Problem statement
Give back all the data exactly, line by line.

Exercise data
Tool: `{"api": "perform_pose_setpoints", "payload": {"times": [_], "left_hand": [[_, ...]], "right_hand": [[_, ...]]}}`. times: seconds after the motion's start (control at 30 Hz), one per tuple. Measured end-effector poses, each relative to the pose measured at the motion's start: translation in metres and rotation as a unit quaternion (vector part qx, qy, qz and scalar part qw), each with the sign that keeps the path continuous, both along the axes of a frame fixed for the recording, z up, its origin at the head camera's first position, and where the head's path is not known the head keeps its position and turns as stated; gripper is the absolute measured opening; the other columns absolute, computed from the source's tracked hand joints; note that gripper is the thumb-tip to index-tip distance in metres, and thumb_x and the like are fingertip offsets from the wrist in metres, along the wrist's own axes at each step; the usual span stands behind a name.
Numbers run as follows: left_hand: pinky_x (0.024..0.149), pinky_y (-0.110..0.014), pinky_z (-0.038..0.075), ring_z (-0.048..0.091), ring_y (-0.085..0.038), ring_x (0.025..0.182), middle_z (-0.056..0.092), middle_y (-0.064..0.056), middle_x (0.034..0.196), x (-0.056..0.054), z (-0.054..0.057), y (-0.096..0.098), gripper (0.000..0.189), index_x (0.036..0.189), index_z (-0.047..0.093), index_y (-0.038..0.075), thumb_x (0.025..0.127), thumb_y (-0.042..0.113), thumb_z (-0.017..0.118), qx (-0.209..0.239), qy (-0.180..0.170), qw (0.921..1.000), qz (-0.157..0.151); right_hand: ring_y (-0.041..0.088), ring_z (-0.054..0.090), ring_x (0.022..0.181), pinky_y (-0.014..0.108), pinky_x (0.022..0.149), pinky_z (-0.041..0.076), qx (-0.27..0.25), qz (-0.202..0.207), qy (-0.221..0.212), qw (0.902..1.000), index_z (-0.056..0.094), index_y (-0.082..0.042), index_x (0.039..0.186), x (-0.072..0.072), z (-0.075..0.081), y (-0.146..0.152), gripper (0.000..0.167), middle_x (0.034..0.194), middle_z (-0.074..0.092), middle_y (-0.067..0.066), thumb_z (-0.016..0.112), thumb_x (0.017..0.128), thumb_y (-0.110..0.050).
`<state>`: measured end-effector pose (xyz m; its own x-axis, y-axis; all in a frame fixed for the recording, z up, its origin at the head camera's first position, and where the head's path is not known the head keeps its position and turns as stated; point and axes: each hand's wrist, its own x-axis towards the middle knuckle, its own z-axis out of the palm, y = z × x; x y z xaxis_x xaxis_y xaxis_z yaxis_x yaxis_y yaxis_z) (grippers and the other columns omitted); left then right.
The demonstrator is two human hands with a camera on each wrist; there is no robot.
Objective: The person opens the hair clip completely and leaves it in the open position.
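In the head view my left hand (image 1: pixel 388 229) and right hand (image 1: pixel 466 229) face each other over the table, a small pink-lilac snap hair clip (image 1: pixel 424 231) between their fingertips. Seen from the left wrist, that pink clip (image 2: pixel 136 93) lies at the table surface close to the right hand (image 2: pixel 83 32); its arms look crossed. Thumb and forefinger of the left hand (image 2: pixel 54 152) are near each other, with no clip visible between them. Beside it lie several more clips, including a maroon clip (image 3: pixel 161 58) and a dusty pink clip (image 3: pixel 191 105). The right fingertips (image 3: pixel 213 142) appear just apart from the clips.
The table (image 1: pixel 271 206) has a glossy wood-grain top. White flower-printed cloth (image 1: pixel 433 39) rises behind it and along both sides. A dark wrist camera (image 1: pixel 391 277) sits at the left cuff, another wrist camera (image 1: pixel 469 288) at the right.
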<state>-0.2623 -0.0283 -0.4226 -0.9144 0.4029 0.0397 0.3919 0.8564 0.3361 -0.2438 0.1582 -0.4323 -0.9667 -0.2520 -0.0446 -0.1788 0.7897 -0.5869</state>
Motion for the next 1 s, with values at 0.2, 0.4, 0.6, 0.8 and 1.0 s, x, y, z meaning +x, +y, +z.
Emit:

Expected answer
Tool: `{"api": "perform_pose_setpoints", "payload": {"times": [_], "left_hand": [[_, ...]], "right_hand": [[_, ...]]}}`. times: seconds after the motion's start (control at 30 Hz), one per tuple. Measured end-effector poses, each relative to the pose measured at the motion's start: translation in metres and rotation as a unit quaternion (vector part qx, qy, qz and scalar part qw), each with the sign that keeps the path continuous, both along the axes of a frame fixed for the recording, z up, its origin at the head camera's first position, and where the head's path is not known the head keeps its position and turns as stated; gripper is the absolute measured opening; the other columns absolute, computed from the source's tracked hand joints; note that gripper is the thumb-tip to index-tip distance in metres, and thumb_x and the like are fingertip offsets from the wrist in metres, along the wrist's own axes at each step; the usual span stands behind a name.
Numbers run as follows: left_hand: pinky_x (0.024..0.149), pinky_y (-0.110..0.014), pinky_z (-0.038..0.075), ring_z (-0.048..0.091), ring_y (-0.085..0.038), ring_x (0.025..0.182), middle_z (-0.056..0.092), middle_y (-0.064..0.056), middle_x (0.034..0.196), x (-0.056..0.054), z (-0.054..0.057), y (-0.096..0.098), gripper (0.000..0.189), index_x (0.036..0.189), index_z (-0.047..0.093), index_y (-0.038..0.075), thumb_x (0.025..0.127), thumb_y (-0.042..0.113), thumb_z (-0.017..0.118), qx (-0.209..0.239), qy (-0.180..0.170), qw (0.921..1.000), qz (-0.157..0.151); right_hand: ring_y (-0.041..0.088), ring_z (-0.054..0.090), ring_x (0.022..0.181), pinky_y (-0.014..0.108), pinky_x (0.022..0.149), pinky_z (-0.041..0.076), qx (-0.27..0.25), qz (-0.202..0.207), qy (-0.221..0.212), qw (0.902..1.000), index_z (-0.056..0.094), index_y (-0.082..0.042), index_x (0.039..0.186), x (-0.072..0.072), z (-0.075..0.081), y (-0.146..0.152), gripper (0.000..0.167), middle_x (0.034..0.194), middle_z (-0.074..0.092), middle_y (-0.067..0.066), thumb_z (-0.016..0.112), thumb_x (0.017..0.128), thumb_y (-0.110..0.050).
`<state>`: measured end-effector pose (xyz m; its own x-axis, y-axis; all in a frame fixed for the recording, z up, its origin at the head camera's first position, and where the head's path is not known the head keeps its position and turns as stated; point and axes: each hand's wrist, its own x-axis towards the middle knuckle, its own z-axis out of the palm, y = z × x; x y z xaxis_x xaxis_y xaxis_z yaxis_x yaxis_y yaxis_z) (grippers and the other columns omitted); left then right.
The demonstrator is two human hands with a camera on each wrist; there is no robot.
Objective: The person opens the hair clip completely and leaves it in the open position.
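In the head view my left hand (image 1: pixel 388 229) and right hand (image 1: pixel 466 229) face each other over the table, a small pink-lilac snap hair clip (image 1: pixel 424 231) between their fingertips. Seen from the left wrist, that pink clip (image 2: pixel 136 93) lies at the table surface close to the right hand (image 2: pixel 83 32); its arms look crossed. Thumb and forefinger of the left hand (image 2: pixel 54 152) are near each other, with no clip visible between them. Beside it lie several more clips, including a maroon clip (image 3: pixel 161 58) and a dusty pink clip (image 3: pixel 191 105). The right fingertips (image 3: pixel 213 142) appear just apart from the clips.
The table (image 1: pixel 271 206) has a glossy wood-grain top. White flower-printed cloth (image 1: pixel 433 39) rises behind it and along both sides. A dark wrist camera (image 1: pixel 391 277) sits at the left cuff, another wrist camera (image 1: pixel 469 288) at the right.
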<state>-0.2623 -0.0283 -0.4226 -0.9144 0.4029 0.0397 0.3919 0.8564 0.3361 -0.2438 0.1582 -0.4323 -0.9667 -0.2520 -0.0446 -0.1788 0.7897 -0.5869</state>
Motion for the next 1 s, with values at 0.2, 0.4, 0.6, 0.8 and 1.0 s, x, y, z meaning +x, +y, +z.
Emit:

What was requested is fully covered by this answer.